Best Foods for Lowering Cholesterol

 






By: Maha Kamal

Dietary cholesterol reduction has a major positive impact on heart health. The following are some of the greatest meals that are proven to decrease cholesterol:


1. Complete Grains & Oats:
 Because beta-glucan, a soluble fiber type found in oats, helps lower LDL (bad) cholesterol. Fiber may also be found in whole grains like brown rice and barley.
How much: A daily diet of 1.5 to 2.5 servings of oats can lower cholesterol by as much as 10%.
2. Fatty fish :
such as salmon, mackerel, and sardines. This is because these fish are rich in omega-3 fatty acids, which have the ability to decrease inflammation, lower triglycerides, and maybe even increase HDL (good) cholesterol.
Suggested Diet: Consume two portions of fatty fish every week.
3. Nuts: Pistachios: Walnuts, and Almonds. Why?

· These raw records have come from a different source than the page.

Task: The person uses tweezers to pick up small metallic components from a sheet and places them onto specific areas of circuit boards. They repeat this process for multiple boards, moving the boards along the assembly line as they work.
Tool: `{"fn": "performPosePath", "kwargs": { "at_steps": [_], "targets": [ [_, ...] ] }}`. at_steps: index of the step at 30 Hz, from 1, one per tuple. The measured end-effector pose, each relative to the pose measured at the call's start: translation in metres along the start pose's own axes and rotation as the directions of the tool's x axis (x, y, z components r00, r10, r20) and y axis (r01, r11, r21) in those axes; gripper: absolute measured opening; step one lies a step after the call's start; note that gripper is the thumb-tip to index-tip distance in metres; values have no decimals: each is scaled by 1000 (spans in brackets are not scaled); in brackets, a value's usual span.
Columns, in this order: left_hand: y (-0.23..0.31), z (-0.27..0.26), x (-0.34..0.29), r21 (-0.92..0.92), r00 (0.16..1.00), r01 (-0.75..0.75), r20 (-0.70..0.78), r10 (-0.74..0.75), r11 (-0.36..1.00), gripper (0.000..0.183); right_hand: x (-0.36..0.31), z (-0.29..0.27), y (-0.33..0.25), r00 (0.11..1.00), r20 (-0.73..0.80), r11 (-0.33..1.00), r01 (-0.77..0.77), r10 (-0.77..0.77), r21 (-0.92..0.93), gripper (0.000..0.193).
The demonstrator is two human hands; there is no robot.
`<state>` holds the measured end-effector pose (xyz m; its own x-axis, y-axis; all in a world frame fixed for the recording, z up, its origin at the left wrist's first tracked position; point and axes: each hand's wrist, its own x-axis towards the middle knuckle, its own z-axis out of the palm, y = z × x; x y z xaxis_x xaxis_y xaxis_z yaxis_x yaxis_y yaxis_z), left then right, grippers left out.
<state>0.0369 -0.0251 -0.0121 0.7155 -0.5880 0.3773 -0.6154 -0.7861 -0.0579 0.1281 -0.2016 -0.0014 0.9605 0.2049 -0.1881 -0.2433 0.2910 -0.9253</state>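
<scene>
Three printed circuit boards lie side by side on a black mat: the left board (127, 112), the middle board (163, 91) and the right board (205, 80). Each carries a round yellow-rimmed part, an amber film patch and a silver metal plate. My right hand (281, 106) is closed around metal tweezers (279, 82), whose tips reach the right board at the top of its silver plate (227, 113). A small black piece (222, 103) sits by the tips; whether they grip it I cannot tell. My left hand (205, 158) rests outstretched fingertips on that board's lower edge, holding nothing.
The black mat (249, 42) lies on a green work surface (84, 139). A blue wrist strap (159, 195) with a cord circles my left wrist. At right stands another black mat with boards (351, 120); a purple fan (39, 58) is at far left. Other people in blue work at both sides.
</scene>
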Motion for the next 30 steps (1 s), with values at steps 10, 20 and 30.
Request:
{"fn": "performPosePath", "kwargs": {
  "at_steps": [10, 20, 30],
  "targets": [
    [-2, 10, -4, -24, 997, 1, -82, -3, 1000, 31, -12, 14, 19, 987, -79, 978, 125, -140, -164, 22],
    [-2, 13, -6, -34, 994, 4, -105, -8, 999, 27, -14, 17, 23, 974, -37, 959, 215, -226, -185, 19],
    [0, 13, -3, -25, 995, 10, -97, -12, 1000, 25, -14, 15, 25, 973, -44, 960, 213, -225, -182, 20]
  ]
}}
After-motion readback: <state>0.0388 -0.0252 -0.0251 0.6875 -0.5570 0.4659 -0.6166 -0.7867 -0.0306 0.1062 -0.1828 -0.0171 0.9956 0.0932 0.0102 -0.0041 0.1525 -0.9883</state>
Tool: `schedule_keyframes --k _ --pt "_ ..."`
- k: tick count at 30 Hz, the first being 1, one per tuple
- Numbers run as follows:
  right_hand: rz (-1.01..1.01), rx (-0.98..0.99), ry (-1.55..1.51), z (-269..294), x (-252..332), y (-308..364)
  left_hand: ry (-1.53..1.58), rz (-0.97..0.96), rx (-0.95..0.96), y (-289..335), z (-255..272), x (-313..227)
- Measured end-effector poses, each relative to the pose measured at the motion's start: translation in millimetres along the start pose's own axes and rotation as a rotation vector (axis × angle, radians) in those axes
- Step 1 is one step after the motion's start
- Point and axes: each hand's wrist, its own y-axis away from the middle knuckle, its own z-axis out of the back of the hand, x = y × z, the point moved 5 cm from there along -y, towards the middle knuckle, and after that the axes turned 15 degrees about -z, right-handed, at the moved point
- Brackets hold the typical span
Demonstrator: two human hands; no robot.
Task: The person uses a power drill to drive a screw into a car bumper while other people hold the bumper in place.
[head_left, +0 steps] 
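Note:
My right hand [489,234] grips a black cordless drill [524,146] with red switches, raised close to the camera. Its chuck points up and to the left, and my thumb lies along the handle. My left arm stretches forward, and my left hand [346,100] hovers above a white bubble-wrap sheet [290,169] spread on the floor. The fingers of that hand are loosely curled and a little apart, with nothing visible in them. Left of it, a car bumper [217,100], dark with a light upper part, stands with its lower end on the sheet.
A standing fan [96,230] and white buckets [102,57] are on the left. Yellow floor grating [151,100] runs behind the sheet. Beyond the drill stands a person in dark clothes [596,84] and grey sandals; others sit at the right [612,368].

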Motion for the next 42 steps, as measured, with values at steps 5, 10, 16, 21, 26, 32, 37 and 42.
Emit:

Because nuts are a great source of fiber, heart-healthy unsaturated fats, and and plant sterols, which help lower LDL cholesterol.
Serving: About a handful (30 grams) of nuts daily can positively impact cholesterol levels.

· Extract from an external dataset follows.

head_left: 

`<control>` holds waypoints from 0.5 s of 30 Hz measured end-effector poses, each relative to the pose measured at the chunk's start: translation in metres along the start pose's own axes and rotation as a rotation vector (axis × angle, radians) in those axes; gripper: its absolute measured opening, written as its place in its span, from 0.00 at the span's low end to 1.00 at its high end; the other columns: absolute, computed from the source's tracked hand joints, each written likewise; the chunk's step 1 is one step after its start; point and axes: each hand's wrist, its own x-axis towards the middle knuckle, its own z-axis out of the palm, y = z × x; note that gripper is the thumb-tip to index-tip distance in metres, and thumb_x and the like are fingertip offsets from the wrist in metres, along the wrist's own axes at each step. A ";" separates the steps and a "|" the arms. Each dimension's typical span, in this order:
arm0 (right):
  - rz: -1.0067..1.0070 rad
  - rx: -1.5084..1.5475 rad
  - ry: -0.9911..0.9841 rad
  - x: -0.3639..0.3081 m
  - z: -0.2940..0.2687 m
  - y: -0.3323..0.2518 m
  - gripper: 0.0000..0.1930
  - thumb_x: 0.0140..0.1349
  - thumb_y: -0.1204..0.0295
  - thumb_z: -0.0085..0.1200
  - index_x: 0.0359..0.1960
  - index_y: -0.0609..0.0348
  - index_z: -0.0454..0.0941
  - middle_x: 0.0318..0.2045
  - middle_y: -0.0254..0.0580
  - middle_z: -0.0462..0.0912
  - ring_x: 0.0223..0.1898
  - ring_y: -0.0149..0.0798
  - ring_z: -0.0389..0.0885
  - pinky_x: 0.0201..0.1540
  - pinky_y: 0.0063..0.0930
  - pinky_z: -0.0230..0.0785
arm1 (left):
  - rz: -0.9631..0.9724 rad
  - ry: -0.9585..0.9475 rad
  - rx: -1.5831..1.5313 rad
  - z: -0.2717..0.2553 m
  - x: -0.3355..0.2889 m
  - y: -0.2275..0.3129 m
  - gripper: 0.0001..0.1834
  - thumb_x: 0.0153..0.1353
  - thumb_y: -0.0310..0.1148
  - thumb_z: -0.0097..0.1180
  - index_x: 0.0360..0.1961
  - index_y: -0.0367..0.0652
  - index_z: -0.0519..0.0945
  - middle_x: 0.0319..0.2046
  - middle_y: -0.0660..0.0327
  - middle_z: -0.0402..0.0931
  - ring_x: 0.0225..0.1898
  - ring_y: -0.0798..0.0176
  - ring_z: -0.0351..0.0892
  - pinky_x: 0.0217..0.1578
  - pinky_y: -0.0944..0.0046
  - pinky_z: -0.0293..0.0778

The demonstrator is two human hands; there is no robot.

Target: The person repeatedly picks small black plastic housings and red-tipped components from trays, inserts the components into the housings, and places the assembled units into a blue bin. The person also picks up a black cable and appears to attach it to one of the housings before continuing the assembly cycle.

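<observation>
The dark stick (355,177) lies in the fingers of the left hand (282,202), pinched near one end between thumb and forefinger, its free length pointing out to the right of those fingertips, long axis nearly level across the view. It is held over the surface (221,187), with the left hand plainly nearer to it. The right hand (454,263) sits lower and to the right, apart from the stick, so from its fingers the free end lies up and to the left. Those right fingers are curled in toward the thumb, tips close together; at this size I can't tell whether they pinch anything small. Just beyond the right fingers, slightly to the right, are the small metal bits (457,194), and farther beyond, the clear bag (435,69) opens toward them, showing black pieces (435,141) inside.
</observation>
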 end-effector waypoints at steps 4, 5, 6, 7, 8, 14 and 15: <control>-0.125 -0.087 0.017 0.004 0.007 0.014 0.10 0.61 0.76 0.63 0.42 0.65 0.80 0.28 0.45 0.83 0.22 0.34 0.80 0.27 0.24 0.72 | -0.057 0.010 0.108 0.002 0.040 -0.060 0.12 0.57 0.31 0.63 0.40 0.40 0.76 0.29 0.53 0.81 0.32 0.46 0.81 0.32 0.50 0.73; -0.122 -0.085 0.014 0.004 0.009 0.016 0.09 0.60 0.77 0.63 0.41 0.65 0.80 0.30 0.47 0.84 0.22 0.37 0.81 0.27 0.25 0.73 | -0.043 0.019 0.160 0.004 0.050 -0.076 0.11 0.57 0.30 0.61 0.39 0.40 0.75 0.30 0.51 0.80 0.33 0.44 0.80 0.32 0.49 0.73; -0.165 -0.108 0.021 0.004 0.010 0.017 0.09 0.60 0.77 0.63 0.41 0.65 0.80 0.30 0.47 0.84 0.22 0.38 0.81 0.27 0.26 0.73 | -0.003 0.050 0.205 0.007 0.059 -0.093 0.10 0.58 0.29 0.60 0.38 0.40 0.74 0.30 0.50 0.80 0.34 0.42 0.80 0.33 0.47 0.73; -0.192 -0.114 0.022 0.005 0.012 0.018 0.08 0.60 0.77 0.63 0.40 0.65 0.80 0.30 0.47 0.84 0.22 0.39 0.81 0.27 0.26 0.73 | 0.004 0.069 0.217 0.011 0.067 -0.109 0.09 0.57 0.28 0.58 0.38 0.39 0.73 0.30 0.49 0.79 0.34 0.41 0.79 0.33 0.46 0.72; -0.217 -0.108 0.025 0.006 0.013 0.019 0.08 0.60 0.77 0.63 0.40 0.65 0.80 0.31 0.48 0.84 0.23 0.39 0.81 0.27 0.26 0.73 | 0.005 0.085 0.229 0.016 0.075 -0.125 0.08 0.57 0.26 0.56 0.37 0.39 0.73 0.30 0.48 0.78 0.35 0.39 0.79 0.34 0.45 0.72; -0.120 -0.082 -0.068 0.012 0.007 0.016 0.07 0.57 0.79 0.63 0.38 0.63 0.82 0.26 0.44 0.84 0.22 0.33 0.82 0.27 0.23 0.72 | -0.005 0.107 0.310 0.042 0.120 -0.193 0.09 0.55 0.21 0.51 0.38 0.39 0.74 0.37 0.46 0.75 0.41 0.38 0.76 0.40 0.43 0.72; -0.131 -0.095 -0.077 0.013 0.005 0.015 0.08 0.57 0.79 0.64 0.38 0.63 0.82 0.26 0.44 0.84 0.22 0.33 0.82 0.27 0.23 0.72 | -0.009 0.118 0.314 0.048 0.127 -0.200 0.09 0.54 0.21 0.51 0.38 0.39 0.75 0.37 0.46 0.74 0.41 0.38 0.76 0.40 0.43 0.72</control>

4. Fruits and Vegetables (Especially Apples, Berries, and Citrus):
These fruits contain pectin and other soluble fibers, which bind to cholesterol and help remove it from the body.
Examples: Apples, strawberries, oranges, and grapefruit are especially effective.

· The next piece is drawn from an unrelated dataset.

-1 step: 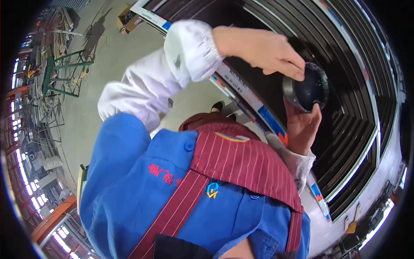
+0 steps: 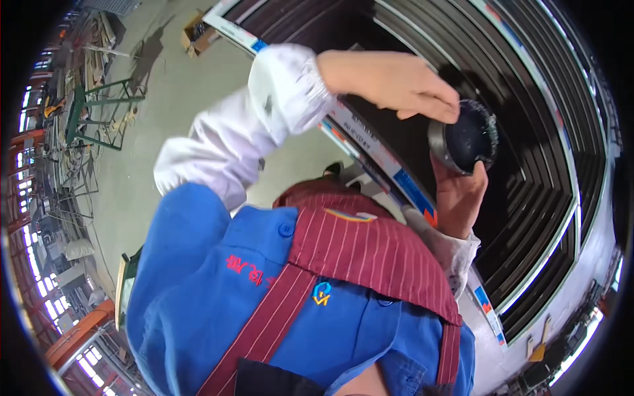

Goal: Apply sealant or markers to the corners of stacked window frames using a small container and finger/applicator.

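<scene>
A dark round bowl (image 2: 465, 142) with a dull metal-looking outer side and small pale specks round its rim is tilted, so its black inside shows. My right hand (image 2: 457, 201) grips it from below, the thumb hooked over the near rim. From the left, my left hand (image 2: 396, 82) reaches across, its fingers bunched together at the bowl's left rim. Whatever those fingertips pinch, if anything, is hidden. Beneath both hands lie long dark brown profiles (image 2: 535, 198), side by side, with pale edges.
White, blue and red printed film runs along the nearest profile edge (image 2: 413, 185). On the floor at upper left stand an open cardboard box (image 2: 198, 34) and a green metal frame (image 2: 105, 112). A brush-like tool with a wooden handle (image 2: 541, 340) lies at lower right.
My left hand has shifted slightly left and down, its fingertips drawing back from inside the bowl to its rim. The bowl and my right hand have moved a little left.
</scene>
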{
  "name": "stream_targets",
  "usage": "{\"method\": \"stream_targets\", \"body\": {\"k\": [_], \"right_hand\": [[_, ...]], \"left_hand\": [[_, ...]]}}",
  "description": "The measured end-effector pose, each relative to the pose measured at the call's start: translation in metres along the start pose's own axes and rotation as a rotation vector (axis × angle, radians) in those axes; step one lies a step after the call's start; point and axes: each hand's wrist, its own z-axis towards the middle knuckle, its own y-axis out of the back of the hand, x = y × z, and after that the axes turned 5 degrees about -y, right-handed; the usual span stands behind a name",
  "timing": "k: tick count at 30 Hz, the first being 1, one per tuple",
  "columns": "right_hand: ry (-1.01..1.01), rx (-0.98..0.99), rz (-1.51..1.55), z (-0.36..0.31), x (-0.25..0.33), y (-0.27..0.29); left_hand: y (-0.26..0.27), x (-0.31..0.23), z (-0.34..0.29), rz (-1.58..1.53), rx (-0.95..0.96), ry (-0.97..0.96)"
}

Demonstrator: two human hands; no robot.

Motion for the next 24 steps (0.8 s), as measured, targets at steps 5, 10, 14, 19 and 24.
{"method": "stream_targets", "body": {"k": [5, 10, 14, 19, 24], "right_hand": [[0.044, 0.037, 0.0, 0.025, -0.014, -0.013], [0.09, 0.002, 0.051, 0.055, -0.027, -0.006], [0.159, -0.099, 0.048, 0.073, -0.04, -0.012], [0.241, -0.172, 0.093, 0.098, -0.058, -0.024], [0.306, -0.348, 0.105, 0.111, -0.064, -0.021]], "left_hand": [[0.028, 0.045, -0.037, -0.09, -0.197, 0.078], [0.087, 0.123, -0.031, -0.142, -0.394, 0.273], [0.146, 0.21, -0.004, -0.115, -0.469, 0.419], [0.224, 0.314, 0.05, -0.024, -0.647, 0.587], [0.281, 0.385, 0.096, -0.004, -0.699, 0.706]]}}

5. Legumes (Beans, Lentils, and Chickpeas):
Rich in fiber and plant protein, legumes help reduce cholesterol by blocking its absorption in the intestines.
Serving: Eating a cup of legumes several times per week can help reduce LDL cholesterol.
6. Olive Oil:
Olive oil contains monounsaturated fats, which can lower LDL cholesterol while keeping HDL cholesterol stable.
Usage: Use 2 tablespoons per day as part of a heart-healthy diet.
7. Avocados:
Avocados are rich in monounsaturated fats and fiber, which help lower LDL cholesterol and improve overall lipid profiles.
Serving: Eating half an avocado per day has been shown to improve cholesterol levels.
8. Soy Products (Tofu, Edamame, Soy Milk):
Soy contains compounds that help reduce cholesterol levels. Replacing animal proteins with soy can help improve lipid profiles.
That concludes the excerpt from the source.